Eles foram com os outros a uma casa de festa fora do campus, beijou no quintal e, em seguida, caminhamos para um salão no dormitório do campus, onde Jane vive. Ela montou nele e começou a desabotoar a camisa, de acordo com documentos judiciais de John Doe. Mais tarde, ele alegou, ela acariciava ele, o que ele tomou como uma “indicação clara do seu consentimento”, e ele a penetrou digitalmente. John pediu-lhe para ir mais longe, mas ela recusou. Os dois se separaram cerca de 1:30
Na noite seguinte, Jane foi para Regions Hospital, em St. Paul e disse que ela tinha sido agredida sexualmente durante o que chamou de um breve encontro.
Ela disse que ele tentou forçá-la a fazer sexo oral, mas ela disse que não, de acordo com o relatório da polícia.

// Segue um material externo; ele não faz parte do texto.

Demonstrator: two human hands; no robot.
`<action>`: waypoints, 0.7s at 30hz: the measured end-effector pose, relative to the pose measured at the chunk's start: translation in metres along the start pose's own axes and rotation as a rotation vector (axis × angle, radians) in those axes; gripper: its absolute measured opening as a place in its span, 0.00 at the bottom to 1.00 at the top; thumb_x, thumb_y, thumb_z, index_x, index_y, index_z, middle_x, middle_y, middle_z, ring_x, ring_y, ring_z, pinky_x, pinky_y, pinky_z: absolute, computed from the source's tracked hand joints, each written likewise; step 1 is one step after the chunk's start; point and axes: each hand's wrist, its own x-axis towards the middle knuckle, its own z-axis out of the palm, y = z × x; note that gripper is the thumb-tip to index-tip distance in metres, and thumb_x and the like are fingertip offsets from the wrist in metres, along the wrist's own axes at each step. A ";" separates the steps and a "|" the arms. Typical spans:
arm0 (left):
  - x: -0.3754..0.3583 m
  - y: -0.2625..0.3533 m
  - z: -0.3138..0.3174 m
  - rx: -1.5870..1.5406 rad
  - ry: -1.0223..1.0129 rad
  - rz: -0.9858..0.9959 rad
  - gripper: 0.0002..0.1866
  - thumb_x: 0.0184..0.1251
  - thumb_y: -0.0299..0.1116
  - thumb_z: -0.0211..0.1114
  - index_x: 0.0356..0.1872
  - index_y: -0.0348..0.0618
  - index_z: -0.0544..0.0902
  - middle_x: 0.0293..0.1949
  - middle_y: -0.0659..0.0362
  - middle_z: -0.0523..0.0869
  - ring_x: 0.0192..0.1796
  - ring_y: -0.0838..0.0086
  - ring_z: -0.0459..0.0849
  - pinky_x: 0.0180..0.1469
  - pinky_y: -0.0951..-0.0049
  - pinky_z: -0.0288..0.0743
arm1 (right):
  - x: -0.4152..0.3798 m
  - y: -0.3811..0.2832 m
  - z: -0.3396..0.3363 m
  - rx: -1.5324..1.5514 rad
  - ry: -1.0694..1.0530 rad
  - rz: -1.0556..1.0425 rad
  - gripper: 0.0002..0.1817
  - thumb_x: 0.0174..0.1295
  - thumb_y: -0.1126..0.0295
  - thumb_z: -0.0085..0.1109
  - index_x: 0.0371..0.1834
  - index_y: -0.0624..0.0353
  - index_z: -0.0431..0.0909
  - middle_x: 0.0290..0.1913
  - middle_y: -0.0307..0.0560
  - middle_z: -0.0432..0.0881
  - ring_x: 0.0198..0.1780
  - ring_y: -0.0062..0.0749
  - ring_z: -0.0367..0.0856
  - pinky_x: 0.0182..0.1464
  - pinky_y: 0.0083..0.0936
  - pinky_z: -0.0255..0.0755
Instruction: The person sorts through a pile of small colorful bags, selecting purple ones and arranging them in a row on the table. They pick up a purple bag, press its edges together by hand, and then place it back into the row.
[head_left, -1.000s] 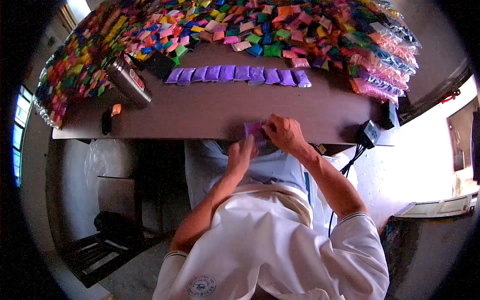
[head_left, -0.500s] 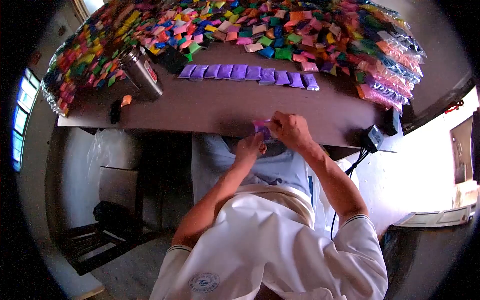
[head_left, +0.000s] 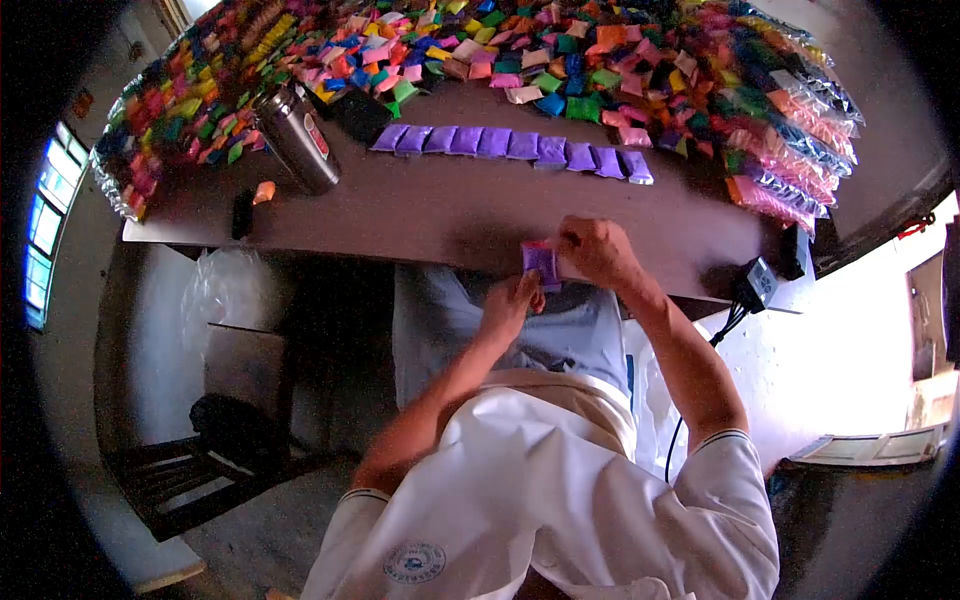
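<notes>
My left hand (head_left: 515, 303) grips a small purple packet (head_left: 540, 260) by its lower end, at the front edge of the table. The packet stands up from the fingers, with a pinkish strip along its top. Just right of it is my right hand (head_left: 598, 252), fingers curled together in a pinch. Whatever those fingertips hold, if anything, is hidden. Beyond both hands lies a row of several purple packets (head_left: 494, 143), side by side across the table.
A large heap of colourful packets (head_left: 470, 50) covers the back of the brown table (head_left: 390, 205). At the left stand a steel flask (head_left: 300, 140) and a small orange piece (head_left: 264, 191). Stacked bags (head_left: 785, 190) and a black-and-silver box with cables (head_left: 757, 284) are at the right.
My right hand has come away from the packet's top, slightly rightward. The packet in my left hand now shows more fully and upright. The whole view has shifted a little.
</notes>
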 end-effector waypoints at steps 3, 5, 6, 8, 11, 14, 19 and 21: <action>-0.001 0.019 0.003 0.106 -0.034 -0.062 0.33 0.74 0.56 0.49 0.17 0.36 0.74 0.17 0.58 0.76 0.23 0.74 0.74 0.31 0.70 0.68 | -0.008 -0.031 -0.003 0.013 -0.024 -0.076 0.11 0.57 0.61 0.62 0.29 0.58 0.79 0.26 0.54 0.81 0.29 0.52 0.81 0.31 0.40 0.73; 0.000 0.019 0.003 0.067 -0.031 -0.086 0.31 0.75 0.55 0.49 0.19 0.37 0.73 0.18 0.58 0.75 0.23 0.75 0.73 0.31 0.70 0.67 | -0.006 -0.034 -0.002 -0.085 -0.096 -0.063 0.12 0.55 0.61 0.63 0.27 0.58 0.78 0.25 0.55 0.81 0.29 0.53 0.81 0.31 0.40 0.73; 0.002 0.020 0.001 0.069 -0.029 -0.081 0.31 0.75 0.55 0.49 0.19 0.37 0.73 0.18 0.58 0.75 0.23 0.75 0.73 0.31 0.70 0.67 | -0.002 -0.032 0.000 -0.085 -0.091 -0.067 0.12 0.55 0.61 0.63 0.27 0.58 0.78 0.25 0.55 0.81 0.29 0.53 0.81 0.31 0.40 0.73; 0.002 0.019 0.001 0.055 -0.042 -0.037 0.30 0.75 0.54 0.50 0.20 0.37 0.73 0.18 0.59 0.75 0.23 0.75 0.73 0.30 0.70 0.67 | 0.002 -0.026 0.005 -0.118 -0.035 -0.022 0.13 0.54 0.60 0.64 0.26 0.58 0.78 0.25 0.54 0.81 0.30 0.53 0.81 0.31 0.41 0.73; 0.006 0.020 0.004 -0.078 -0.034 -0.005 0.28 0.75 0.52 0.51 0.21 0.37 0.73 0.17 0.59 0.74 0.23 0.74 0.73 0.29 0.71 0.67 | 0.011 -0.017 0.001 -0.094 -0.113 0.065 0.17 0.57 0.52 0.60 0.30 0.56 0.81 0.29 0.56 0.83 0.36 0.56 0.83 0.38 0.46 0.75; 0.008 0.016 0.003 -0.120 -0.055 0.055 0.26 0.75 0.49 0.52 0.21 0.38 0.73 0.17 0.60 0.73 0.23 0.74 0.73 0.28 0.71 0.67 | 0.020 -0.002 0.009 -0.186 -0.129 0.107 0.18 0.58 0.51 0.59 0.31 0.56 0.82 0.31 0.56 0.83 0.38 0.55 0.83 0.39 0.45 0.75; -0.001 0.028 0.000 0.112 0.011 0.086 0.25 0.75 0.47 0.52 0.20 0.38 0.74 0.17 0.60 0.74 0.22 0.75 0.72 0.28 0.70 0.66 | 0.024 0.031 0.005 0.077 -0.031 0.140 0.17 0.56 0.55 0.64 0.31 0.59 0.80 0.29 0.56 0.81 0.34 0.52 0.82 0.35 0.43 0.73; -0.002 0.020 0.000 0.139 0.000 0.095 0.25 0.74 0.47 0.53 0.21 0.38 0.74 0.17 0.60 0.74 0.22 0.74 0.72 0.27 0.69 0.66 | 0.018 0.015 -0.007 0.229 -0.061 0.223 0.18 0.56 0.53 0.64 0.32 0.59 0.80 0.30 0.56 0.82 0.35 0.51 0.83 0.36 0.43 0.74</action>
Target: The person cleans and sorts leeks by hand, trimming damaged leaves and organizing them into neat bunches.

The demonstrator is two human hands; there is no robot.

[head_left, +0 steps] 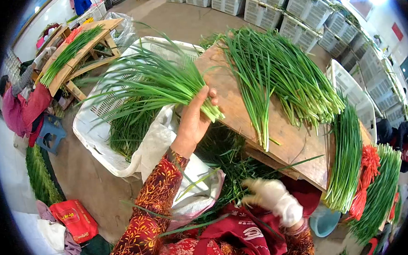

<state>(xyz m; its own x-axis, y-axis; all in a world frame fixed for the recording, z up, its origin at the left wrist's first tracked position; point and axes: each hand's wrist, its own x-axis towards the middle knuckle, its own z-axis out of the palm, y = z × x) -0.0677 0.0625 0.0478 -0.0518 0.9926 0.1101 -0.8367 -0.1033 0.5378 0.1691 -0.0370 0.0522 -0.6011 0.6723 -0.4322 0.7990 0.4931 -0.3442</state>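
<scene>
My left hand (196, 118) is bare and closed around a bunch of garlic chives (165, 83). Their pale cut ends point right and the leaves fan out to the left, above a white plastic crate (91, 133). My right hand (273, 201), in a white glove, is low in front of my apron (246, 231); motion smears its fingers. On the wooden table (222, 87) lies a large pile of garlic chives (284, 72), with a thin loose bunch (258, 108) beside it. Loose green leaves (231, 172) hang below the table edge near my right hand.
At the table's right are more chive bundles (346, 157) and red plastic ties (367, 169). A blue bucket (325, 222) stands below. White crates (262, 13) are stacked behind. To the left, another person (25, 102) sits by a second table (73, 56). A red bag (74, 220) lies lower left.
</scene>
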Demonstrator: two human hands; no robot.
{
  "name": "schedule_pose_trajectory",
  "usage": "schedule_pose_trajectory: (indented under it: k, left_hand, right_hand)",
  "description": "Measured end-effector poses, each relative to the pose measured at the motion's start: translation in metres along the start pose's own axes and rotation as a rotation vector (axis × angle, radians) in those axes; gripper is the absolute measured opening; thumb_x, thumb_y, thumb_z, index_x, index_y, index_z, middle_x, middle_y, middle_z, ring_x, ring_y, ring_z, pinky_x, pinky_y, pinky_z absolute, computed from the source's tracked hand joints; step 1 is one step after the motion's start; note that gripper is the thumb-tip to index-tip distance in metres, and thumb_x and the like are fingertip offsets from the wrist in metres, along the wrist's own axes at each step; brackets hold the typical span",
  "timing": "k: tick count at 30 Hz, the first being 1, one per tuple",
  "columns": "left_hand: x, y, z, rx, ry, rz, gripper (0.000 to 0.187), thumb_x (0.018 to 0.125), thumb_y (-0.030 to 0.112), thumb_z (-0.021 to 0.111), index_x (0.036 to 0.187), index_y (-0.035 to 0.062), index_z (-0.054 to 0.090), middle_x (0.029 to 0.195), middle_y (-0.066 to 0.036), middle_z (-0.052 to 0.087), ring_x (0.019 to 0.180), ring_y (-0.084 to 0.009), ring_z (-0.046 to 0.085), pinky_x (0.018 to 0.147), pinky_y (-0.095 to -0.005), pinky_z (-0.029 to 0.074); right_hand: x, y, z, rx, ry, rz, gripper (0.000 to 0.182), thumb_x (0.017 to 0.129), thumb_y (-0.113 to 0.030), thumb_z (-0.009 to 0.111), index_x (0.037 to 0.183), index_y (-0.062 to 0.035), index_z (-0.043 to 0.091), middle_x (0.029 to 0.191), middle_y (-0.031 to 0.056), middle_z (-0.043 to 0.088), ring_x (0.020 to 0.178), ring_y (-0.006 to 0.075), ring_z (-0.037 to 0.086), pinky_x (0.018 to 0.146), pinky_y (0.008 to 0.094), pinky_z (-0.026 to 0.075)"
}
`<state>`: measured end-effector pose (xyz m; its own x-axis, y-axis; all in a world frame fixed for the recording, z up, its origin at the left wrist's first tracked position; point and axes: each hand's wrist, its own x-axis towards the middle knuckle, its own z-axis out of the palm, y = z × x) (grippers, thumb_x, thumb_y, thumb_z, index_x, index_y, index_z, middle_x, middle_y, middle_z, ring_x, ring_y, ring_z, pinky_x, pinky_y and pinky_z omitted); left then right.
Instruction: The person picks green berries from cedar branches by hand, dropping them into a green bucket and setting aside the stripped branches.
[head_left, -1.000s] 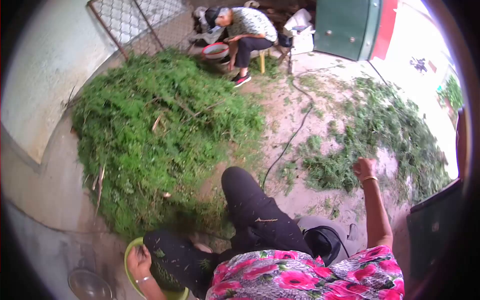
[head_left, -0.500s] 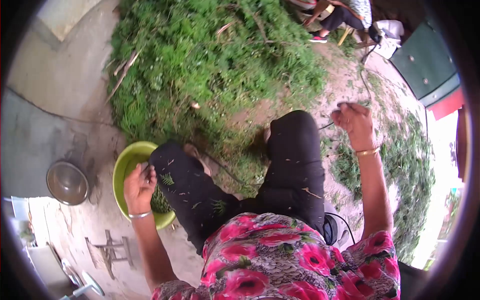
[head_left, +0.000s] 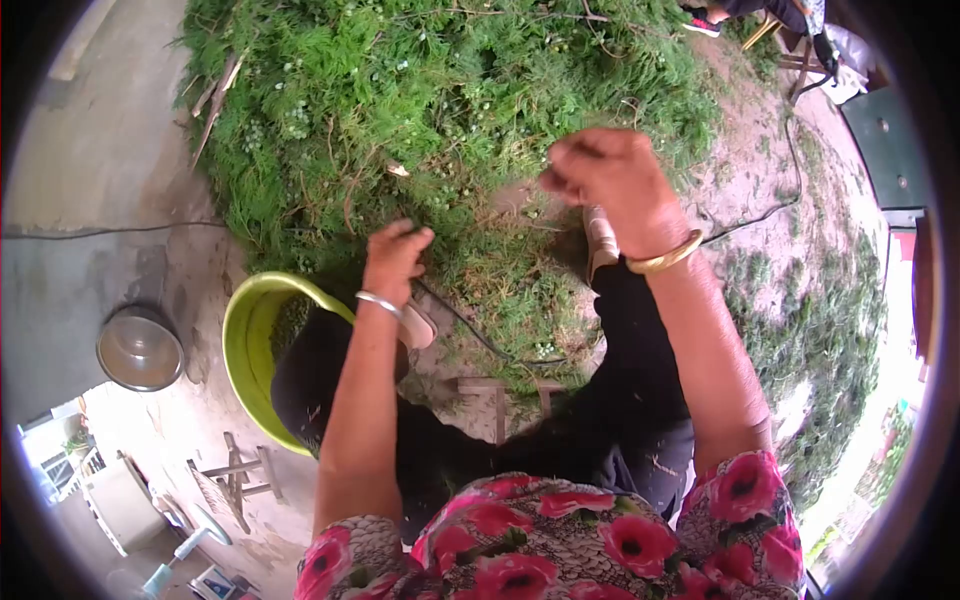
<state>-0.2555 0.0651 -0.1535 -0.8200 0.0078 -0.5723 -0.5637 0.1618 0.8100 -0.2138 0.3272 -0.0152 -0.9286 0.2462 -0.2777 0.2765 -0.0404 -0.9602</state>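
Note:
A large heap of green leafy branches (head_left: 440, 110) with pale berries lies on the ground in front of my feet. My left hand (head_left: 395, 258), with a silver bangle, hovers at the near edge of the heap, fingers curled; whether it holds anything is too small to tell. Above the heap's right part is my right hand (head_left: 605, 180), wearing a gold bangle, its fingers bent together and slightly blurred. A yellow-green tub (head_left: 240, 350) stands beside my left knee, with small greenish bits inside, partly hidden by the knee.
A metal bowl (head_left: 140, 348) sits on the ground at the left, with a small wooden stool (head_left: 235, 475) below it. A dark cable (head_left: 770, 212) crosses the ground. More greenery (head_left: 790, 330) is spread at the right. Part of another person (head_left: 745, 8) shows at the top right.
Both hands have moved inward and forward, the left away from above the tub, the right toward the heap. My knees have spread apart, and the view has shifted.

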Motion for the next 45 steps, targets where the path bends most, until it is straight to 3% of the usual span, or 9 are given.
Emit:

Dois dias depois, ela soletrou para fora aproximadamente o mesmo cenário para a polícia.
Polícia referido o vídeo da área de lounge e perguntou Jane por que ela não tinha disse que os dois deram as mãos e beijou naquela noite. Ela pediu desculpas por ter deixado que fora, mas insistiu que o ataque ocorreu.
John foi preso esta semana por suspeita de primeiro grau conduta sexual criminosa, mas foi rapidamente liberado uma vez que a decisão foi tomada para não acusá-lo criminalmente.
No início de janeiro, o advogado de John fornecida advogados St. Thomas ‘com gravações de áudio a partir de várias pessoas que viram o seu cliente e Jane paquerar e beijar naquela noite, bem como uma fotografia, tirada enquanto estava na prisão, de feridas João disse foram deixados em seu corpo por Jane.
McGraw notificado a universidade que a polícia “, concluiu que nenhum crime foi cometido por meu cliente e fechou sua investigação”, e uma carta do escritório do promotor do condado de Ramsey a polícia confirmou que havia “provas suficientes para apoiar o relatório da vítima / contato sexual forçada não consensual. ”
St. Thomas prosseguiu com a sua própria investigação e notificou John em um 10 carta de fevereiro que ele cometeu “a relação sexual não consensual” e que foi suspenso a partir 13 de fevereiro até o início do ano 2017-18 escola.
A suspensão foi posta de lado, no entanto, como John recorreu. Ele disse a um funcionário da escola superior que, entre outras coisas, St. Thomas “está agarrando desesperadamente por provas para apoiar um achado insuportável.”
O recurso foi negado por Karen Lange, vice-presidente da escola de assuntos estudantis. Lange explicou em uma carta a John em 12 de abril, que ele reconheceu Jane “nunca me disse para parar” verbal ou fisicamente.
No entanto, “nossa política estabelece claramente que o silêncio ou a omissão de resistir a um ato sexual não constitui consentimento”, disse a carta de Lange. “Não havia palavras ou conduta por parte do autor da denúncia que indicava o livre consentimento” para a atividade sexual, Lange continuou.
suspensão de John começa no final deste semestre e dura até o ano letivo de 2016-17 e até o início do semestre de primavera em fevereiro 2018.
McGraw recusou a dizer se seu cliente vai voltar a St. Thomas uma vez que a suspensão termina.